The line with "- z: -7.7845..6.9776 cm" marks the start; please set it down along with all later lines through the end of the material, exactly, leaving out pictures.

┄┄┄┄┄┄┄┄┄┄

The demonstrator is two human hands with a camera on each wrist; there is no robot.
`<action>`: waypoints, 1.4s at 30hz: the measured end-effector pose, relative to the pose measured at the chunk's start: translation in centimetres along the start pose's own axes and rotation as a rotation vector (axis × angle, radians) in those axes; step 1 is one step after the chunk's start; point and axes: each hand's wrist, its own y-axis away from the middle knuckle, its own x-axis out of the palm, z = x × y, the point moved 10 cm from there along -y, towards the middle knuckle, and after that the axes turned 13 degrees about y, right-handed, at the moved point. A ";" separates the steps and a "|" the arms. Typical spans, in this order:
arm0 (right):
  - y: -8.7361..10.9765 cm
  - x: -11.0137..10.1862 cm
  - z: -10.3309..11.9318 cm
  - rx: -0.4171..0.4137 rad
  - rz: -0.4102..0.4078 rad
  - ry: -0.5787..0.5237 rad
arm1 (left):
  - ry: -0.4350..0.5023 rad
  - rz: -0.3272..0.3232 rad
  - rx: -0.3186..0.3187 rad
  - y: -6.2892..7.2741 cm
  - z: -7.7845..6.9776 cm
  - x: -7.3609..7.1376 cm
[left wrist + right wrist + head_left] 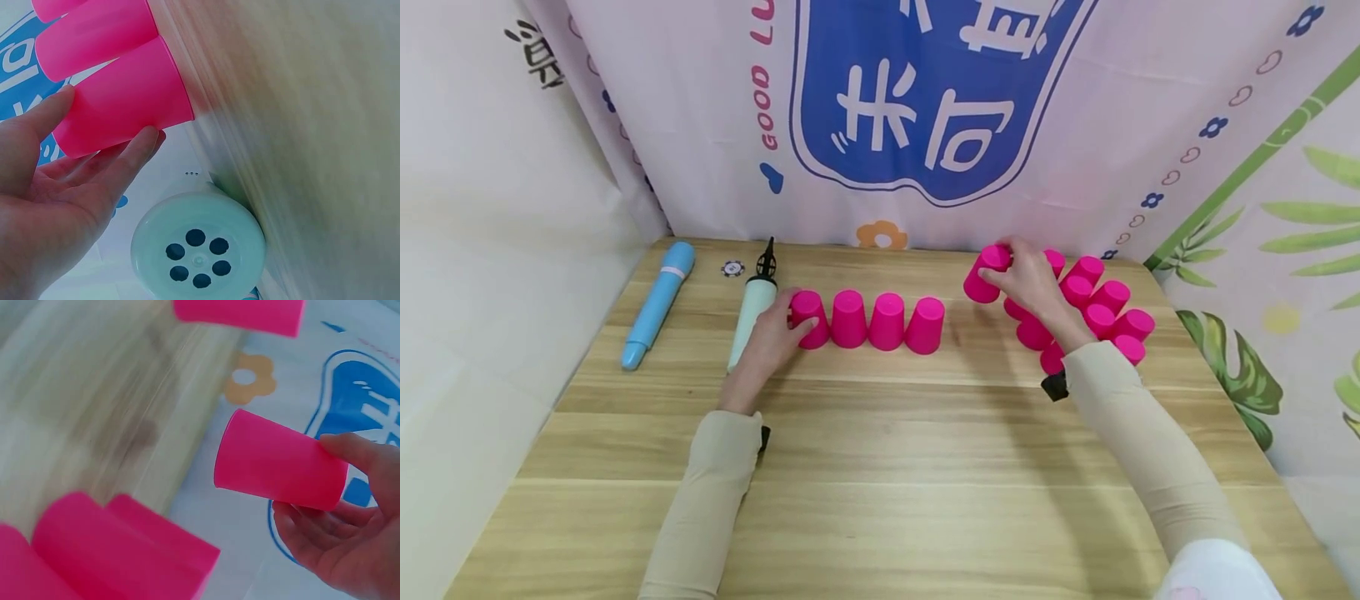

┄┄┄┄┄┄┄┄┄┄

Exercise response:
  - z: -7.7845..6.9776 cm
  - x: -7.3609..7.1376 cm
[left wrist + right wrist + head_left] 

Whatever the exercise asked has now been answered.